My UK passport was due to expire at the end of April 2010 so I have just had it renewed in US. I have an L1B visa which is in my old UK passport which was returned. 

My Visa expires at the end of June and my company will be extending it, however they can't apply until January at the earliest. 

I am concerned that should I go back to UK in a couple of weeks, I'll have problems re-entering the US as my visa is in my old passport (and the visa page includes the passport number) and not in my new one, which has a different passport number. 

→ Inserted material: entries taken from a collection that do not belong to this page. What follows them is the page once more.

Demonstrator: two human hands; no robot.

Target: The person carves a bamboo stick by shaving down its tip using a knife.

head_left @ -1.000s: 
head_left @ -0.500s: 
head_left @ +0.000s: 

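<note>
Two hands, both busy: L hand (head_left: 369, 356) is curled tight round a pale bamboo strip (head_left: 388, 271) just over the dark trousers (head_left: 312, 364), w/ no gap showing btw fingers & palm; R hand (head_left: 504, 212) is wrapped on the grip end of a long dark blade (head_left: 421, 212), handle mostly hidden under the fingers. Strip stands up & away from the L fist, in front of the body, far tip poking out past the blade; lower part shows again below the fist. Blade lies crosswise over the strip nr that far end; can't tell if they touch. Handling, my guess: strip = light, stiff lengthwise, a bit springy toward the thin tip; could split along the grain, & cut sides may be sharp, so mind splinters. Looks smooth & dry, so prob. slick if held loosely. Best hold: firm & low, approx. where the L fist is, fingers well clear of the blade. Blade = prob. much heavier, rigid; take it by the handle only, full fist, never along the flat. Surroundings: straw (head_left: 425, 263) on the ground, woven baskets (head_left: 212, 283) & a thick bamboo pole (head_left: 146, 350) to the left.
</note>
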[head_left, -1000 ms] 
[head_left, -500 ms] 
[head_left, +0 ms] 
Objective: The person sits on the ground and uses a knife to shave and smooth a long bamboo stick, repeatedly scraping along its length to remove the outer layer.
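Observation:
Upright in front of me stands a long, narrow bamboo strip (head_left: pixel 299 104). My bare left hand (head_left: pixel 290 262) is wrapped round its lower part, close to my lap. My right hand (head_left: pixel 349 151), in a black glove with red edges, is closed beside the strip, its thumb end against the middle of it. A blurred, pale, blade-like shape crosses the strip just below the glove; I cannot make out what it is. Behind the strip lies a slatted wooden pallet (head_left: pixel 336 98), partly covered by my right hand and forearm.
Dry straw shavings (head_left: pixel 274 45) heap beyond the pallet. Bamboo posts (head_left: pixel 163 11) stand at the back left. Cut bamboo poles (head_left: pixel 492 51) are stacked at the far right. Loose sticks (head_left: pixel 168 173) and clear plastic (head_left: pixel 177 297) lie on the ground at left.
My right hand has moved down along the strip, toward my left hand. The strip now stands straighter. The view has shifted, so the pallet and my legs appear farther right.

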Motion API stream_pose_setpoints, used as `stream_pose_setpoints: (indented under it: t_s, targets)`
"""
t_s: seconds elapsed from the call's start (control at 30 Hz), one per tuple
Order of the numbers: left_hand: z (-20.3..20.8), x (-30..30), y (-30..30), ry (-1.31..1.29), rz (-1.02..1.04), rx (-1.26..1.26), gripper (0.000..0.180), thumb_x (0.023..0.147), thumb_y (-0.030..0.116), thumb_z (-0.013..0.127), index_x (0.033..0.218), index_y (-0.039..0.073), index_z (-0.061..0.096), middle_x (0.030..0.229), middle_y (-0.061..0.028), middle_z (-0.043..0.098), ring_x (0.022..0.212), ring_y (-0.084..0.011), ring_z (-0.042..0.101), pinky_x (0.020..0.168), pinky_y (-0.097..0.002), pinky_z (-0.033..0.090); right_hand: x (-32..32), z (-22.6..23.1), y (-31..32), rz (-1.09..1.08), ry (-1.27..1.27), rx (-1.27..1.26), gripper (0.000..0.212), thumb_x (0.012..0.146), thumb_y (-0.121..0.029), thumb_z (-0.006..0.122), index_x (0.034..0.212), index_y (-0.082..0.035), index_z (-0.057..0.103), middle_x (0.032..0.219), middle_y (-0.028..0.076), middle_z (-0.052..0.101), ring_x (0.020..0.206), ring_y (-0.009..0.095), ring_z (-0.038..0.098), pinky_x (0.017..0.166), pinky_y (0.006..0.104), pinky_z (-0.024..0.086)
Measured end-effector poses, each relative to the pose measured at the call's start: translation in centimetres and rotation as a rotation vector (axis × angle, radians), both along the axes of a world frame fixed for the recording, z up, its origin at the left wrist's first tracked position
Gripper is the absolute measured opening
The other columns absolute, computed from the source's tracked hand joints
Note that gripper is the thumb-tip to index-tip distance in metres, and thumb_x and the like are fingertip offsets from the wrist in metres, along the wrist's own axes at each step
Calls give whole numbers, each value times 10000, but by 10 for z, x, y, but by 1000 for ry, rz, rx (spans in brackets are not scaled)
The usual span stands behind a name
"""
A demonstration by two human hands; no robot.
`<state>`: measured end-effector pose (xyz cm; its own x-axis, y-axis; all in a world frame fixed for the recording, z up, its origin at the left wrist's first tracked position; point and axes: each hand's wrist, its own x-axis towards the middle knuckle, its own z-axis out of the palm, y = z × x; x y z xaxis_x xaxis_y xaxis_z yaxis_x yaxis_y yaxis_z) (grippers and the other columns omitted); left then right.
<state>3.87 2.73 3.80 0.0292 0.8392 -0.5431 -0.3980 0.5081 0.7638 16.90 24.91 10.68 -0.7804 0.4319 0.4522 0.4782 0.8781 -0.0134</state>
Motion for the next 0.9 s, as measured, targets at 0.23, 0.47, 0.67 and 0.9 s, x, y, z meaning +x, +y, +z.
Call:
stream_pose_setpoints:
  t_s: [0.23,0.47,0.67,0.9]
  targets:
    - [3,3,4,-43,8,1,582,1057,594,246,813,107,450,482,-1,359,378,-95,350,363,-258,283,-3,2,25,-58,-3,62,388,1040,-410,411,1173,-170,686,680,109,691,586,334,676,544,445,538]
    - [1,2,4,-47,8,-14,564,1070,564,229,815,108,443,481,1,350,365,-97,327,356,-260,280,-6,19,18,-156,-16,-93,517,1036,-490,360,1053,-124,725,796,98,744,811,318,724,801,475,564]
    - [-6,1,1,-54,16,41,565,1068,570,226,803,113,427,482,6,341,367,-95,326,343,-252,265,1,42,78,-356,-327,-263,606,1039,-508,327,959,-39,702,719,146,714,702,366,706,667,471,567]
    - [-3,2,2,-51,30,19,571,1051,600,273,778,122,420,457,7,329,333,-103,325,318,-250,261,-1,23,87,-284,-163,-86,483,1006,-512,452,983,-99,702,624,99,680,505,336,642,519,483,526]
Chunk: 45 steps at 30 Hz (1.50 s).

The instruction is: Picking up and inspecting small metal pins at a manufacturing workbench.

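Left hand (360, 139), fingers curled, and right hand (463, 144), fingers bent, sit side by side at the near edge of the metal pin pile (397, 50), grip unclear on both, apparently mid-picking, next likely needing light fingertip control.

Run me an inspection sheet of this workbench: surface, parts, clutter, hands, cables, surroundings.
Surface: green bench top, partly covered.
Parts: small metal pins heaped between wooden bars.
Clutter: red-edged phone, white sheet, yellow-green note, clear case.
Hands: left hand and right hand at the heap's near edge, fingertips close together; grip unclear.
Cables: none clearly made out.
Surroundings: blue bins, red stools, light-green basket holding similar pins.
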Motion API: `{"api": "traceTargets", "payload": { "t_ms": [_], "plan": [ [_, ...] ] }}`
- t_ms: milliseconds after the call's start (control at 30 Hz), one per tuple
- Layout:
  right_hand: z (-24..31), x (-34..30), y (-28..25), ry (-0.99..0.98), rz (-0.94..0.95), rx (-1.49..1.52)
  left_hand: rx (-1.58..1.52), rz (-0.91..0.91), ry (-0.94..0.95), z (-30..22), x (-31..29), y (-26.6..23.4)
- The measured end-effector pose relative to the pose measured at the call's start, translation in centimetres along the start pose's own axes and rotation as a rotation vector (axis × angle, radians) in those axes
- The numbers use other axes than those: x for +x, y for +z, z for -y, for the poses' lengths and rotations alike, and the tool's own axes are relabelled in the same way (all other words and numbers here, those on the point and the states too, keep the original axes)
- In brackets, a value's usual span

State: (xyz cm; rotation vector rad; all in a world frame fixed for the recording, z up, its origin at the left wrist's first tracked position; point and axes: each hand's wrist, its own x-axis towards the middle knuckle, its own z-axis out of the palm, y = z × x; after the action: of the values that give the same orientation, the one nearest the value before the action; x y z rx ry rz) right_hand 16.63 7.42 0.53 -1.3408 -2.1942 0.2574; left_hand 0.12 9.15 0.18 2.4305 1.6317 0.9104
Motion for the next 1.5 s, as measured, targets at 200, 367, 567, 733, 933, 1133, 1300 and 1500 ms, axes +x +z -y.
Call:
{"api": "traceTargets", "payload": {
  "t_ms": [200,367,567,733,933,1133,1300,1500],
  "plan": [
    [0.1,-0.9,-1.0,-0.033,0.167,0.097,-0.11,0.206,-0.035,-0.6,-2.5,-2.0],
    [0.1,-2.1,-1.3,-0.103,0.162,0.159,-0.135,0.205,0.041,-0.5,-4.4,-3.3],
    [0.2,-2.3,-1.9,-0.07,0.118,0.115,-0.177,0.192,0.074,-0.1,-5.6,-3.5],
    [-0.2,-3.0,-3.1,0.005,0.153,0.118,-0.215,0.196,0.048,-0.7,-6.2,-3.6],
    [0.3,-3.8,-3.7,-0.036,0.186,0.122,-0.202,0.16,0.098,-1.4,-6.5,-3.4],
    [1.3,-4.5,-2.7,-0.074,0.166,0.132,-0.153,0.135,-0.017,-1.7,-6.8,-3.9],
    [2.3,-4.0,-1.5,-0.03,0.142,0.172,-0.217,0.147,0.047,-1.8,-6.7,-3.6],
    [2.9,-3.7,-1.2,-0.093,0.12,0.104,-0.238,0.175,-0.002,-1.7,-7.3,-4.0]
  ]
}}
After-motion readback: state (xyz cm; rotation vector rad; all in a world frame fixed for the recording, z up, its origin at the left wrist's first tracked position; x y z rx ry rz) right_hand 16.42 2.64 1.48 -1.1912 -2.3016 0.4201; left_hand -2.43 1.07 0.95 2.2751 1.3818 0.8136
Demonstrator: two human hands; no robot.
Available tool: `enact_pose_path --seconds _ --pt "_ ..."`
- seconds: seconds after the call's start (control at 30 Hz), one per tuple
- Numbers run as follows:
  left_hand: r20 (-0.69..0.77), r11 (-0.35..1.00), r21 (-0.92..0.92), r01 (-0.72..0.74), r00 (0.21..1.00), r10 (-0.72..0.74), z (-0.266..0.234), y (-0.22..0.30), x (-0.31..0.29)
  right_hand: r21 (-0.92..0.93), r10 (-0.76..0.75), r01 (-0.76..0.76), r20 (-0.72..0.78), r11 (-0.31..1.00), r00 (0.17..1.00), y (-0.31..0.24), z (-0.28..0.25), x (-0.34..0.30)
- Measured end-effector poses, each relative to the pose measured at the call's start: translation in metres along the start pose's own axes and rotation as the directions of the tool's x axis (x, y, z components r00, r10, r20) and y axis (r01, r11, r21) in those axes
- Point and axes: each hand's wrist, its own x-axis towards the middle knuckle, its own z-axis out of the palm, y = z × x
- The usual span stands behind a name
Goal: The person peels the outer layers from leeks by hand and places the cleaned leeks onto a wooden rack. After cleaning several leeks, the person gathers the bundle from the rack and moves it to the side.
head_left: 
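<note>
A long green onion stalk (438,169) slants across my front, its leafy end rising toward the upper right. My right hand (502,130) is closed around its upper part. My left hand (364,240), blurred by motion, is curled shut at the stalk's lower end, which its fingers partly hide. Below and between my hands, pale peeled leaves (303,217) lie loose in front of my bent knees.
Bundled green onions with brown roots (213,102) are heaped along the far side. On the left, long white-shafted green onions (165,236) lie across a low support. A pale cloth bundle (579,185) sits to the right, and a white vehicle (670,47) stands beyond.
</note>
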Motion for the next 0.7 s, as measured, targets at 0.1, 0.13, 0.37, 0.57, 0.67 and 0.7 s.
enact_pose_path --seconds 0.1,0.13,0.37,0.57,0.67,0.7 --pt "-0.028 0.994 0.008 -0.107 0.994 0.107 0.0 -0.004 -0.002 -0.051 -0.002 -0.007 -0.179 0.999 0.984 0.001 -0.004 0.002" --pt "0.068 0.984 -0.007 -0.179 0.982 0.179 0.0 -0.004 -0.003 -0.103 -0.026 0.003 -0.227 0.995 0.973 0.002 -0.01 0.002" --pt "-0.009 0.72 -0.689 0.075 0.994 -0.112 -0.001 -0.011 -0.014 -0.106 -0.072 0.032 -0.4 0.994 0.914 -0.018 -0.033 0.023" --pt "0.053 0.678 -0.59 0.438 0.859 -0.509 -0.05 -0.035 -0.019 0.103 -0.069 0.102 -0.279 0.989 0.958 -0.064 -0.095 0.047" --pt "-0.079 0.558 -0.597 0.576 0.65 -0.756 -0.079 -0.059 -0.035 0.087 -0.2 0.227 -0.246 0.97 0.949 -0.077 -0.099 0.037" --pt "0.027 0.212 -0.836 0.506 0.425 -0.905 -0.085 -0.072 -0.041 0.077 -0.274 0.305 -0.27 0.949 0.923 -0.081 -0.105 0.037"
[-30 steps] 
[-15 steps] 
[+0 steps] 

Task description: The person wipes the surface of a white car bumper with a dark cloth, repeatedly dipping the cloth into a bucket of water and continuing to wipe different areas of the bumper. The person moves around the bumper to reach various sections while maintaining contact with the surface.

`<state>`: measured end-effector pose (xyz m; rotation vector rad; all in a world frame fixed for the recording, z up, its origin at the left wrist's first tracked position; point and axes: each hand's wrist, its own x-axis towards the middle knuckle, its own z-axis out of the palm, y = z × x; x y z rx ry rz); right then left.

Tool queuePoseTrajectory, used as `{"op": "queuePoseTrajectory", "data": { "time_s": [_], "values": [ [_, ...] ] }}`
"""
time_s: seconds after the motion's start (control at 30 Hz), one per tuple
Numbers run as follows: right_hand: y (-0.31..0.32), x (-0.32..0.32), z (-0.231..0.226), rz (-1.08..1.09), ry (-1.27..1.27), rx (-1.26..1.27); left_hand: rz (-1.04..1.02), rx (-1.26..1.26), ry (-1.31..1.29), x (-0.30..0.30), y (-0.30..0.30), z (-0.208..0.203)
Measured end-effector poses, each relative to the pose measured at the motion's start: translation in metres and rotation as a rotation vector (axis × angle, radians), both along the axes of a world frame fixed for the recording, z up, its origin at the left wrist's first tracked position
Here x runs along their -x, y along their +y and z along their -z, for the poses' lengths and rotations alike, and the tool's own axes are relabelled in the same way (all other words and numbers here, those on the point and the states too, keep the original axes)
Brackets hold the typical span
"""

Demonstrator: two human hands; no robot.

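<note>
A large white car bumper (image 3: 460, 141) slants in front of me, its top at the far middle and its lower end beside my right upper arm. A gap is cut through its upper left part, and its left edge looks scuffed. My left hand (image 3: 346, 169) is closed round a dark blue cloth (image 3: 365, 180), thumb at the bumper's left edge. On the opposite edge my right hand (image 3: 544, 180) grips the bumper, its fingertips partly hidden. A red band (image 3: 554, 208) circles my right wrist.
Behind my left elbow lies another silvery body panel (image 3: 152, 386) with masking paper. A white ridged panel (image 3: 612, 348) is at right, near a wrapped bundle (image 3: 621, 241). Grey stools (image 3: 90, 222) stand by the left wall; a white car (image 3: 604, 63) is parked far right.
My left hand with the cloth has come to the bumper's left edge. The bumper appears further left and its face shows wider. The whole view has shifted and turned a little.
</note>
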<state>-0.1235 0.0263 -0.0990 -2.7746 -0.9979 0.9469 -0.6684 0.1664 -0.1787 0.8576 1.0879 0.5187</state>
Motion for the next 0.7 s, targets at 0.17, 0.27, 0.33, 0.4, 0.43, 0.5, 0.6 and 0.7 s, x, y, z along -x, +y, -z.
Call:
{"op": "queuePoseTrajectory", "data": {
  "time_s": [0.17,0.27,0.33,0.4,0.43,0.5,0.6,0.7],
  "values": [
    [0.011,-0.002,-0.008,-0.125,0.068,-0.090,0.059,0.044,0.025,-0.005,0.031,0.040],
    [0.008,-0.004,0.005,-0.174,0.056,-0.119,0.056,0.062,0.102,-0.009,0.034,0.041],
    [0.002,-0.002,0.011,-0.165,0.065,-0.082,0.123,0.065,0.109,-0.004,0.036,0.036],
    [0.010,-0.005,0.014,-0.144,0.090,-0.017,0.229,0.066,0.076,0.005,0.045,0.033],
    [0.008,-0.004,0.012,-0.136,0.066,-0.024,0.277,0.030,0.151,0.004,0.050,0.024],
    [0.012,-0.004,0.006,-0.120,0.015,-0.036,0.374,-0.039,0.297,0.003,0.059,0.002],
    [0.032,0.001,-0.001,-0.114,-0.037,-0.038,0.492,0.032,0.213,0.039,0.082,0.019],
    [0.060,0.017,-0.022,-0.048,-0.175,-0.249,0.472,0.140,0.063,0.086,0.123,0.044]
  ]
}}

Can anyone provide any advise or recommendations?

Many thanks, 

Guy.


----------



## Bevdeforges (Nov 16, 2007)

One solution - just bring both the new and old passport with you so you can show the official on entry that you do, indeed, have the appropriate visa. I've heard of folks doing this in the past - though there is supposed to be a way to transfer the old visa into the new passport.
Cheers,
Bev


----------



## Fatbrit (May 8, 2008)

Carry both passports. It won't be an issue.


----------



## dieselcruz (Dec 12, 2009)

I have had this situation in several countries, I just kept both passports together and had no problem when renewing visa.

You are still you. And immigration officers can see that your old passport has expired, and therefore you have a new one.







gbursell said:


> Hi,
> 
> My UK passport was due to expire at the end of April 2010 so I have just had it renewed in US. I have an L1B visa which is in my old UK passport which was returned.
> 
> ...


----------



## Davis1 (Feb 20, 2009)

Look for the Magic phrase appearing in your new passport 

VIOP


----------